#### Exercise details
Your task is to write out the complete listing exactly as it is shown.

━━━━━━━━

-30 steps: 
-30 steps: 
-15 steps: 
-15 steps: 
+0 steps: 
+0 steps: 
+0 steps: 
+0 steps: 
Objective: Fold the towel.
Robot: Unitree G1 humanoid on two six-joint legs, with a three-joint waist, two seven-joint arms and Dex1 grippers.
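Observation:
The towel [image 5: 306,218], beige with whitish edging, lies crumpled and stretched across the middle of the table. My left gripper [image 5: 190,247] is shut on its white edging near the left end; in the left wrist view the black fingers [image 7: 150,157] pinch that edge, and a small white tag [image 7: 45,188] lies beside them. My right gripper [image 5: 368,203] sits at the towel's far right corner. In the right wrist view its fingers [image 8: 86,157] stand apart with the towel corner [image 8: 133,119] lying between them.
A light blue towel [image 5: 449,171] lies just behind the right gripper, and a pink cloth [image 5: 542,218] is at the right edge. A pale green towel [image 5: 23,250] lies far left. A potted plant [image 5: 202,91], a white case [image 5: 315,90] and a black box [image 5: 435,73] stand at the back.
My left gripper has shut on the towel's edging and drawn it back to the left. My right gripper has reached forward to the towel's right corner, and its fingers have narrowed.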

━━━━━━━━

#### Written response
-30 steps: 
-30 steps: 
-15 steps: 
-15 steps: 
+0 steps: 
+0 steps: 
+0 steps: 
+0 steps: 
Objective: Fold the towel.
Robot: Unitree G1 humanoid on two six-joint legs, with a three-joint waist, two seven-joint arms and Dex1 grippers.
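Observation:
The towel [image 5: 306,218], beige with whitish edging, lies crumpled and stretched across the middle of the table. My left gripper [image 5: 190,247] is shut on its white edging near the left end; in the left wrist view the black fingers [image 7: 150,157] pinch that edge, and a small white tag [image 7: 45,188] lies beside them. My right gripper [image 5: 368,203] sits at the towel's far right corner. In the right wrist view its fingers [image 8: 86,157] stand apart with the towel corner [image 8: 133,119] lying between them.
A light blue towel [image 5: 449,171] lies just behind the right gripper, and a pink cloth [image 5: 542,218] is at the right edge. A pale green towel [image 5: 23,250] lies far left. A potted plant [image 5: 202,91], a white case [image 5: 315,90] and a black box [image 5: 435,73] stand at the back.
My left gripper has shut on the towel's edging and drawn it back to the left. My right gripper has reached forward to the towel's right corner, and its fingers have narrowed.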

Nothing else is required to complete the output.